In the AI world, one example of such a hybrid is a ‘centaur’. It’s not a mythological horse-human, but a human-AI team. Centaurs appeared in chess in the late 1990s, when artificial intelligence systems became advanced enough to beat human champions. In place of a ‘human versus machine’ matchup, centaur or cyborg chess involves one or more computer chess programs and human players on each side. “This is the Formula 1 of chess,” says Çelikok. “Grandmasters have been defeated. Super AIs have been defeated. And grandmasters playing with powerful AIs have also lost.” As it turns out, novice players paired with AIs are the most successful. “Novices don’t have strong opinions” and can form effective decision-making partnerships with their AI teammates, while “grandmasters think they know better than AIs and override them when they disagree—that's their downfall,” observes Çelikok.
In a game like chess, there are defined rules and a clear goal that humans and AIs share. But in the world of online shopping, playlists or any other service where a human encounters an algorithm, there may be no shared goal, or the goal might be poorly defined, at least from the AI perspective. Çelikok is trying to fix this by including actual information about human behavior so that multi-agent systems—centaur-like partnerships of people and AIs—can understand each other and make better decisions.
The ‘human’ in human-AI interaction hasn’t been explored much, says Çelikok. “Researchers don’t use any models of human behavior, but what we’re doing is explicitly using human cognitive science. We’re not trying to replace humans or teach AIs to do a task. Instead, we want AIs to help people make better decisions.” In the case of Çelikok’s latest study, this means helping people eat healthier.
In the experimental simulation, a person is browsing food trucks, trying to decide where to eat, with the help of their trusty AI-powered autonomous vehicle. The car knows the passenger prefers healthy vegetarian food over unhealthy donuts. With this criterion in mind, the AI car would choose to take the shortest path to the vegetarian food truck. This simple solution can backfire, though. If the shortest path goes by the donut shop, the passenger may take the wheel, overriding the AI. This apparent human irrationality conflicts with the most logical solution.
Çelikok’s model uniquely avoids this problem by helping the AI figure out that humans are time-inconsistent. “If you ask people, do you want 10 dollars right now or 20 tomorrow, and they choose 10 now, but then you ask again, do you want 10 dollars in 100 days or 20 in 101 days, and they choose 20, that is inconsistent,” he explains. “The gap is not treated the same.

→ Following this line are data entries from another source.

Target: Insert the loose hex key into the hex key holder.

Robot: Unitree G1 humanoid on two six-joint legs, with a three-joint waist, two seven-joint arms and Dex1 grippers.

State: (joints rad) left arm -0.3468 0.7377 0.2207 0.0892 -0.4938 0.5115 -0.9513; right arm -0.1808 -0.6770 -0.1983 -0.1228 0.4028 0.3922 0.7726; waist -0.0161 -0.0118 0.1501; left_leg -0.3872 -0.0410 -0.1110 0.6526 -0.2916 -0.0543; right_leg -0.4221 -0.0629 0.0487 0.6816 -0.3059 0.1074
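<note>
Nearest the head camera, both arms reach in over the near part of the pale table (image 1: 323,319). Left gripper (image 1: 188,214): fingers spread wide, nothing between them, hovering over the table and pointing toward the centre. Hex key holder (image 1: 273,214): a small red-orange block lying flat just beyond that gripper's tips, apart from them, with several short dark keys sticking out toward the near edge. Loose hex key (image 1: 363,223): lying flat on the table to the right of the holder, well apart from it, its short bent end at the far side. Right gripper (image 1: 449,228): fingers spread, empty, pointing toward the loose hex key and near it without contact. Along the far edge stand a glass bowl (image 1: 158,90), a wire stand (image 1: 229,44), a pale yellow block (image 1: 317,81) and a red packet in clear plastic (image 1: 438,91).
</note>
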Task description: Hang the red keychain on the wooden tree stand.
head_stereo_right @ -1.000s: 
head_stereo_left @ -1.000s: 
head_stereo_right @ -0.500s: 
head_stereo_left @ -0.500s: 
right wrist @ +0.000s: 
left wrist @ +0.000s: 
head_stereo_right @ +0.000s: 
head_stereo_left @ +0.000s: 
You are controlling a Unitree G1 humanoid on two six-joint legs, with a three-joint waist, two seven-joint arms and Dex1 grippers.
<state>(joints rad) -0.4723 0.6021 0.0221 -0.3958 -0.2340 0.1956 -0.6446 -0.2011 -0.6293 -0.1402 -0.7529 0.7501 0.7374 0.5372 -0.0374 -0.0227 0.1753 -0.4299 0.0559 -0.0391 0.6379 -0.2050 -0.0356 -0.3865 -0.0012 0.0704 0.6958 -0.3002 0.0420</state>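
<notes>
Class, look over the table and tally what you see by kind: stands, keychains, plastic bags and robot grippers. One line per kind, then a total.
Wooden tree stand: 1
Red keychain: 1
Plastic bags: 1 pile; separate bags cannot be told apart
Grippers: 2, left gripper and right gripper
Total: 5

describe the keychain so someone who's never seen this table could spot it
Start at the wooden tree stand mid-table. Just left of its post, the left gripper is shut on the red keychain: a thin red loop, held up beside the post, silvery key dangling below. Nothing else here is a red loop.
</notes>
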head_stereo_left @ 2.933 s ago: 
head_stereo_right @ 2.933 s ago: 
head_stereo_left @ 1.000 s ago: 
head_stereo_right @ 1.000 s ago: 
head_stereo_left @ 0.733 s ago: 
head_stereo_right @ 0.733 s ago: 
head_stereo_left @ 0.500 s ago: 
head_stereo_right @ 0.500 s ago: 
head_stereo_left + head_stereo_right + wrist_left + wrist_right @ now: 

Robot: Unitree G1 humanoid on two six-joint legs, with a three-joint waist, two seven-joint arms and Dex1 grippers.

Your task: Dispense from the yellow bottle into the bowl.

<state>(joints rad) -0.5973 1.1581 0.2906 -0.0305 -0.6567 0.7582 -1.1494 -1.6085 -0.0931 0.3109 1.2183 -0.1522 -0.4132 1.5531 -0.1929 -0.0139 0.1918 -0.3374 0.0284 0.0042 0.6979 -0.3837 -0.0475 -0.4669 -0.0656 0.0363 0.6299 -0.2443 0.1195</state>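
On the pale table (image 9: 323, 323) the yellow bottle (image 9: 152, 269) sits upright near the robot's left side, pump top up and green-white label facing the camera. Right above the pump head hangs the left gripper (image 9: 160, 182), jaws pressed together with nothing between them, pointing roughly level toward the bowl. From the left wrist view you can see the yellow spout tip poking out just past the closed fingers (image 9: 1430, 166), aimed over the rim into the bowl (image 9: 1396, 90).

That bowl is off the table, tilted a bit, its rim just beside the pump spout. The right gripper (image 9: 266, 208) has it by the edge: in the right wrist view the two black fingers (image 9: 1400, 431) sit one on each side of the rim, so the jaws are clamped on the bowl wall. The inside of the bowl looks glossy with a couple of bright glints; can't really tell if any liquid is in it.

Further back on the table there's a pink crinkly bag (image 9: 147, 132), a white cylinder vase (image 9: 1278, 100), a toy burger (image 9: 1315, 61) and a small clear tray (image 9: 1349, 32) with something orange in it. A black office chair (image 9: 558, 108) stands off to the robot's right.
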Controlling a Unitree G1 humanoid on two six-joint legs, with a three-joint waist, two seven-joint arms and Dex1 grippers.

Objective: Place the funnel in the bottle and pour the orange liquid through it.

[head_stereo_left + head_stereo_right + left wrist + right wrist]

That is what we mean by time-inconsistent, and a typical AI does not take into account non-rationality or time-inconsistent preferences,” for example procrastination, changing preferences on the fly or the temptation of donuts. In Çelikok’s research, the AI car will figure out that taking a slightly longer route will bypass the donut shop, leading to a healthier outcome for the passenger.
“AI has unique strengths and weaknesses, and people do also,” says Çelikok. “The human weakness is irrational behaviors and time-inconsistency, which AI can fix and complement.” On the other hand, if there is a situation where the AI is wrong and the human right, the AI will learn to behave according to the human preference when overridden. This is another side result of Çelikok’s mathematical modeling.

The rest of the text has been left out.